For many years, the professor has been examining the status of seas and oceans in various countries worldwide to have a clear view of how a particular area manages and protects its marine resources.

Dedicating much of his time advocating for environmental issues through research and restoration projects, Abelson has also worked as a consultant for numerous government organizations and non-profit groups. He also studies the negative impacts of humans on marine ecosystems, in relation to the exploration of underwater landscapes.

In March 2018, the Department of Tourism Office in New York City led the promotion of Philippine diving sites at the “Beneath the Sea Dive Show,” a scuba and dive travel program in the United States that aims to give countries the opportunity to present valuable diving and underwater experience to tourists.

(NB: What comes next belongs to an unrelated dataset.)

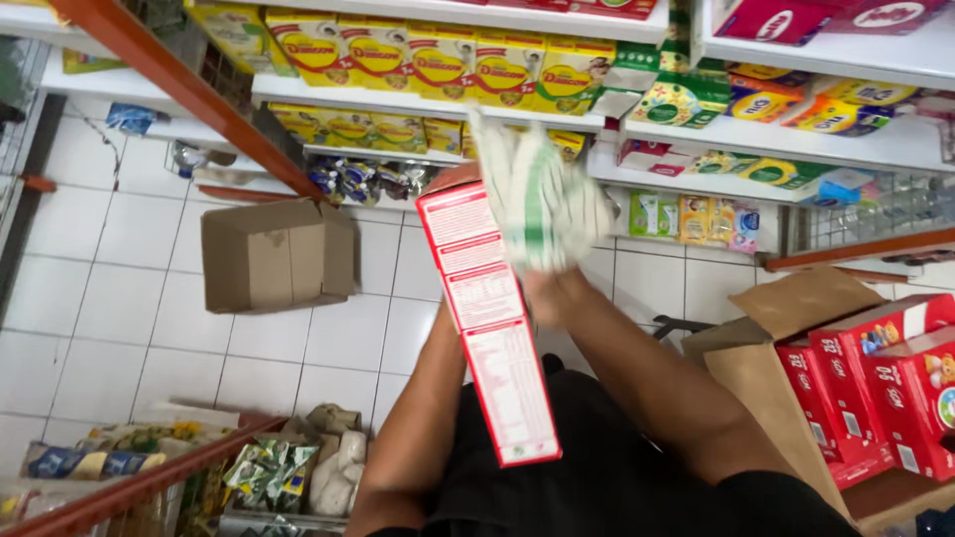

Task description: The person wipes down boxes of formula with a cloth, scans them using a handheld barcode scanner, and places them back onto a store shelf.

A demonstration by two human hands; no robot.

While the tourism sector continues to promote the country’s wide array of beaches and relatively unexplored diving sites, responsible underwater and ocean tourism must also be practiced, Abelson said.

In his recent visit to Bagac, Bataan, a province known for its coastline and a number of beaches, Abelson said he noticed the lack of treatment for industrial water, which also damages marine ecosystems.

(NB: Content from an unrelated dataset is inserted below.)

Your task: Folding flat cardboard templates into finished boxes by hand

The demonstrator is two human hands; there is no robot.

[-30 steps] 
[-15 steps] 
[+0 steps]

“Once I got into the water, I told myself that it was one of the worst places I ever visited in terms of the ecosystems. You will see almost no corals and you won’t see any fishes,” he said.

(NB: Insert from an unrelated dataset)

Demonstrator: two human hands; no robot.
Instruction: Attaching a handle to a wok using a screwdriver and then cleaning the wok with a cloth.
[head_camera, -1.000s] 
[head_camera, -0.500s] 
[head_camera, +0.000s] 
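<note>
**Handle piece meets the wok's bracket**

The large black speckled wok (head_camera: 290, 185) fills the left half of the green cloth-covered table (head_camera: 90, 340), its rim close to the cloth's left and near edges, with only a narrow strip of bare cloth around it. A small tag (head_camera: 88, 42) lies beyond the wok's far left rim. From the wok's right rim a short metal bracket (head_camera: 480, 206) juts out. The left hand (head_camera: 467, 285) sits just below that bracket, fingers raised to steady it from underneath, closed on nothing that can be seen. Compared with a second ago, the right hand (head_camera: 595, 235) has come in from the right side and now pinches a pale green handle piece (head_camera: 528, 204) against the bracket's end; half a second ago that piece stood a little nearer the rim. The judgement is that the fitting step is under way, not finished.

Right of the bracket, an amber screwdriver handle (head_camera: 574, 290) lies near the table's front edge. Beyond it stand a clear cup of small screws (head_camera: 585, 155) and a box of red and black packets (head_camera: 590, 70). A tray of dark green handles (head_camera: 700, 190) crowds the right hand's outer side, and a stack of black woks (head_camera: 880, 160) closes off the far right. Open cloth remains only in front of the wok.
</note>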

Abelson noted that many people—especially those who rely on healthy seas for food production and job generation—seem to neglect the significance of coral reefs as basis for the formation of other ecosystems.

He added that many coastal communities in the Philippines are clueless about the need to preserve and conserve coral reefs, which provide shelter and protection for many species of fish and other sea life.

“Studies claim that around four percent of coral reefs [in the Philippines] remain healthy but I think it is less than that,” Abelson said.

He noted that coral reefs are also important assets in the country’s wealth, since fisheries that depend on it provide livelihood to more than one million fisher folks, who contribute nearly $1 billion annually to the country’s economy, he said.

“The value of coral reefs is so high because of the ecosystem services that they provide,” Abelson added.

Abelson also cited some famous diving spots in the country, which he said, had been partially threatened, such as the Tubbataha Reef in the middle of the Sulu Sea and Palawan’s Coron and El Nido.

“Tubbataha Reef is the best protected area [in the Philippines] and I think it is beautiful. But I know people who have been there 20 to 30 years ago and claim that they observed dramatic changes for worse,” he said.

The professor noted that only 20 percent of the country’s marine protected areas (MPAs), or selected areas where human development and exploitation of natural resources, are regulated to preserve species and habitats.

Abelson suggested solutions that could help prevent the decline of coral reefs in the country, mentioning protection as the first step to make it possible.

“First of all is protection. The marine protected areas—it doesn’t have to be marine protected areas at all times—it can also be fisheries management,” he said.

Ableson noted that protection, however, could not recover destroyed reefs. Thus, it must be supported by stress removal and recruitment, which can lead to the recovery of reefs in a few years.

He also mentioned that the solutions must also adhere to the needs of the people who depend on the bounty of the sea for their living. “We don’t have to stop fishing. People have to feed their families,” he said.

The professor recommended the installation of artificial reefs, which can serve as an alternative site to attract fishes. He said reef gardening or coral transformation is common in the country and can serve as a tool if designed in the right way.

“If it’s effective, you’re going to see lots of fish in a short span of time,” he said.